In republican France, old images were condemned as encapsulating old ideologies, and there was a call for new works of art that could depict republican ideals while there was also an Enlightenment strain of thought in the new government that distrusted art as artificial and aristocratic, and contrary to the Enlightenment celebration of science and empiricism. The ideal of citizenship was visually offered a female image as the ideal citizen and republican, and the republic itself was seen as a woman, yet real women were increasingly relegated to familial roles, and the images of women were often those of mothers, victims, or martyrs -- or eroticized beings.


Real women were never absent from the public sphere but "their presence was registered within the public sphere in a manageable way -- trapped within a picture" (Landes 2001, p.133). Women were liberated in the image as symbols, or symbolized concepts of liberty, but often these conceptual symbols were erotic, or showed women as mothers of the new republic, or in other traditional feminine roles and poses. As to the question of whether the Revolution advanced female progress, Landes is ambivalent. There is no question that the stasis of the Old Regime would not have propelled any political change in a positive way, and things would have likely remained as they were, with aristocratic women enjoying the liberating pleasures of class and money via the court and salons, and women of the other estates entirely subjugated to the control of a patriarchal system. The Revolution, for all of its imperfections, interjected fluidity into the calcified social and political system of France.

But 19th century scholarship has shown that the ideology of the separate spheres has been particularly damaging in viewing the bourgeois women's true work as residing at home, and ignoring or erasing the presence of women in the public sphere, even when women do make an impact.
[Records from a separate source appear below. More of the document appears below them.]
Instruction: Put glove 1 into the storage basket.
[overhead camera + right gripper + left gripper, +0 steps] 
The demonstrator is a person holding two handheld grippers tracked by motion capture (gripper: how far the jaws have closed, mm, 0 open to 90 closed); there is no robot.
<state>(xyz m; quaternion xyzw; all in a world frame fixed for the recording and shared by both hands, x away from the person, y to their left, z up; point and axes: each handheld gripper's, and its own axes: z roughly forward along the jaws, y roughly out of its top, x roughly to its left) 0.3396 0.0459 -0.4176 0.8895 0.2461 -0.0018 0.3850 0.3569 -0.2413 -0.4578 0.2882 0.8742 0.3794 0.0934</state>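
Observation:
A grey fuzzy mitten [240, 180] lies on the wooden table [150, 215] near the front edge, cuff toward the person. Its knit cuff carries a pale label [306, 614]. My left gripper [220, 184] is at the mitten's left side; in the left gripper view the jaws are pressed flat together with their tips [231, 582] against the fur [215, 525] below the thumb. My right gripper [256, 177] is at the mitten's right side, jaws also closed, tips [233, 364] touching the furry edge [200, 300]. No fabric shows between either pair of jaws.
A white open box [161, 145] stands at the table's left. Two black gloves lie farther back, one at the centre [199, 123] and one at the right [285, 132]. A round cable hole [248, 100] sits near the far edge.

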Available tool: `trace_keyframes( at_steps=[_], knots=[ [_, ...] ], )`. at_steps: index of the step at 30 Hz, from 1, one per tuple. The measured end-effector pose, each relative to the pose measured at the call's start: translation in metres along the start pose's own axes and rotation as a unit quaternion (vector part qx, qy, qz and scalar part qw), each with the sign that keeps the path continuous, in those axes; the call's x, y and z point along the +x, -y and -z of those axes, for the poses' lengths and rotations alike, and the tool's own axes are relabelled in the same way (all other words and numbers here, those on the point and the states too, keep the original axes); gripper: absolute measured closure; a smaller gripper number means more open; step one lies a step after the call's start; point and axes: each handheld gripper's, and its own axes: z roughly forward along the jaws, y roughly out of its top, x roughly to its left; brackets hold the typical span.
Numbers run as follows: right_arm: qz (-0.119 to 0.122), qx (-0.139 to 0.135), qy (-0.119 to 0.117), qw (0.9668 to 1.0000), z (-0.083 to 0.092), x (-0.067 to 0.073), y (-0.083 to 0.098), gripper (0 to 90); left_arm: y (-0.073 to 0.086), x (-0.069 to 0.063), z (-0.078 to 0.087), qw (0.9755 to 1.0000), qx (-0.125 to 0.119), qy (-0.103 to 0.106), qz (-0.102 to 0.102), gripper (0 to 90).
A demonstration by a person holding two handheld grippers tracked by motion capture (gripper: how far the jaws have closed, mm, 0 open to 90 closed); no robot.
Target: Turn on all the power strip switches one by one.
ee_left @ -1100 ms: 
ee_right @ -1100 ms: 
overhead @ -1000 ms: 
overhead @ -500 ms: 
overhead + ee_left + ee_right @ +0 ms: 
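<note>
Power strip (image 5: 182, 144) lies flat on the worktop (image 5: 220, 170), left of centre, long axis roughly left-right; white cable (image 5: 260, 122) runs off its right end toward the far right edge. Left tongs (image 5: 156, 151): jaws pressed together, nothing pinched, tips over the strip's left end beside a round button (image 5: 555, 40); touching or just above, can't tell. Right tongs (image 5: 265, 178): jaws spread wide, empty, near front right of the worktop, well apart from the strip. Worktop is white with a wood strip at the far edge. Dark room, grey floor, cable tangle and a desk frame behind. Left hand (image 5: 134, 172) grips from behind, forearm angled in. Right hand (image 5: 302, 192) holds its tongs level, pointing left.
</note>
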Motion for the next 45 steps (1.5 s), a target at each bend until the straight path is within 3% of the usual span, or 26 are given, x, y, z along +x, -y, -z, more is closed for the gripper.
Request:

When women are reduced to symbols, it is hard to view them as individuals in need of enfranchisement, with real needs, and many other cultural examples besides Revolutionary France exist where females were symbolically central but marginal in government and society as 'real' women (Ancient Greece springs to mind).

The effect of the French Revolution upon women was neutral, by and large -- aristocratic women were hurt perhaps even worse than aristocratic men, middle and lower class women benefited slightly, before the Revolution began to collapse and implode in a fashion that affected all of France. But both of Landes' work, read in tandem, are important reminders that one must 'read' images just as closely as books, and the mere presence of female images cannot be assumed to be evidence of liberation.